### How to complete this task
Retype the data that follows line by line, exactly, and leave its pictures out.

### Dataset section

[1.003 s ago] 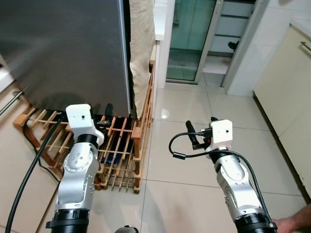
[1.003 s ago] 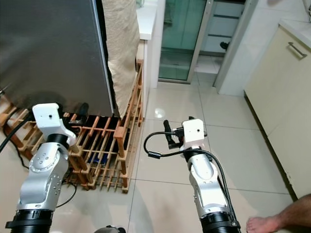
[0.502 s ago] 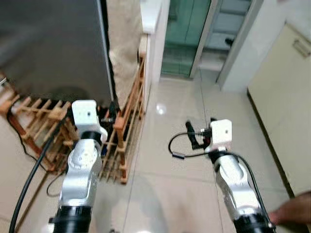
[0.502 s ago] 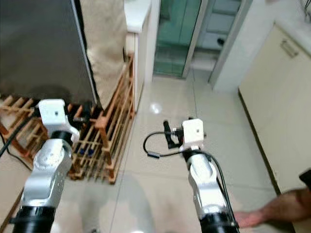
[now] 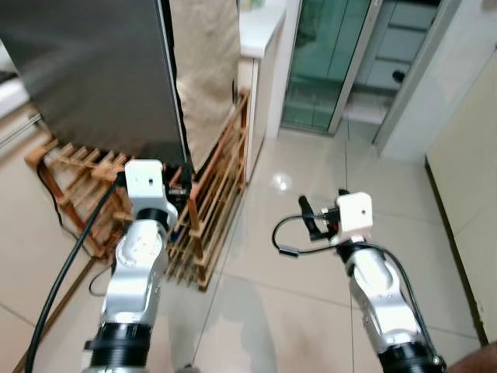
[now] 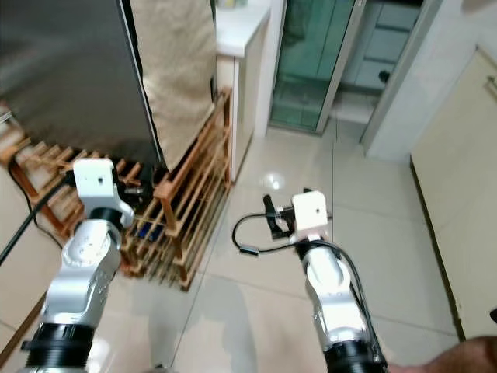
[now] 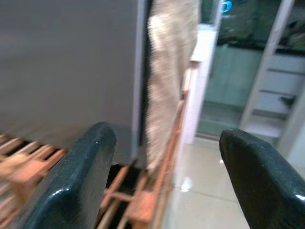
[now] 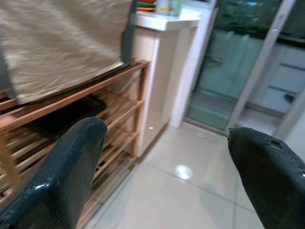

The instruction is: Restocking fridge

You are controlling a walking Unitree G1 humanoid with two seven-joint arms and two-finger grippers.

### Solution to this exercise
[1.003 s ago] 
[1.003 s ago] 
[0.502 s ago] 
[0.502 s ago] 
[now] 
[now] 
[now] 
[now] 

The instruction is: Restocking fridge

You are controlling a walking Unitree G1 humanoid with two seven-joint arms and two-finger grippers.

The answer requires no additions.